Monsieur Poète bredouille. Ses galéjades sont des galets de jade. Les rives sont des rêves. Les grèves de la mer sont des ailes de grive. Le oui d’un pas dessine l’oasis sur le non du désert. Monsieur Poète s’endort entre deux mots. Il rêve entre deux phrases. Il se réveille entre deux pages. Il ouvre du regard la fenêtre d’un livre. Je croise Monsieur Poète en regardant la mer, en semant des nuages, en arrosant l’espoir. Je croise Monsieur Poète dans le sommeil des fleurs, le grincement d’une porte ou le bruit d’une chaise. En collant mon oreille aux arbres, j’entends la sève se gratter et l’écorce s’ouvrir.

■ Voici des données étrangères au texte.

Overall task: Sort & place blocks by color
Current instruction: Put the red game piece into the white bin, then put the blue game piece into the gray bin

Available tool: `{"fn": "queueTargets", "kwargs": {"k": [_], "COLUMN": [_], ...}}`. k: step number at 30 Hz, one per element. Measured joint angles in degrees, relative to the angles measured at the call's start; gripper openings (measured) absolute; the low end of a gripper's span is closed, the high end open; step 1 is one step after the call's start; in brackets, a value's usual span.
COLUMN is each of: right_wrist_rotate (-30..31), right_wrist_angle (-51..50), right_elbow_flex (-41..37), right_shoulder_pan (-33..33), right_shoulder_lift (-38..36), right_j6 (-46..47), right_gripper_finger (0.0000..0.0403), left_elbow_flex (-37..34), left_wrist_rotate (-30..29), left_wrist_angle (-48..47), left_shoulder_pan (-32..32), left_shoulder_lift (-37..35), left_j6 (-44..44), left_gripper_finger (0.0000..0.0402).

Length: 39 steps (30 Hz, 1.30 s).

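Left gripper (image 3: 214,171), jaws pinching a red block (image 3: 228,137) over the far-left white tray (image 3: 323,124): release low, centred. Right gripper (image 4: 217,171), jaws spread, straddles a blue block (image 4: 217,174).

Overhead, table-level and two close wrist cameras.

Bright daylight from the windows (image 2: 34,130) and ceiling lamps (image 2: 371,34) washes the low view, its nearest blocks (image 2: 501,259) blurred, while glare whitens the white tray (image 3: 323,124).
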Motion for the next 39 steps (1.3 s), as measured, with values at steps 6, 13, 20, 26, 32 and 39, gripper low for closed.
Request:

Monsieur Poète se griffe derrière l’oreille comme un chat sémantique. Le poil des voyelles se dresse sur sa peau de papier. Un oiseau vole dans les mots. Il est plein de voyages, de lignes d’horizon. Monsieur Poète baise la terre à l’endroit du pubis, au centre des racines, dans la fourrure du silence, dans le ventre des mots. Monsieur Poète bafouille. Il a mis sa chemise d’avoir sur son pantalon d’être et les virgules dépassent. Monsieur Poète pleure. Monsieur Poète dort mal. Il parle dans la nuit. Ses pupilles sont plongées dans la mémoire des reptiles. Une phrase dans son corps cherche à sortir de lui.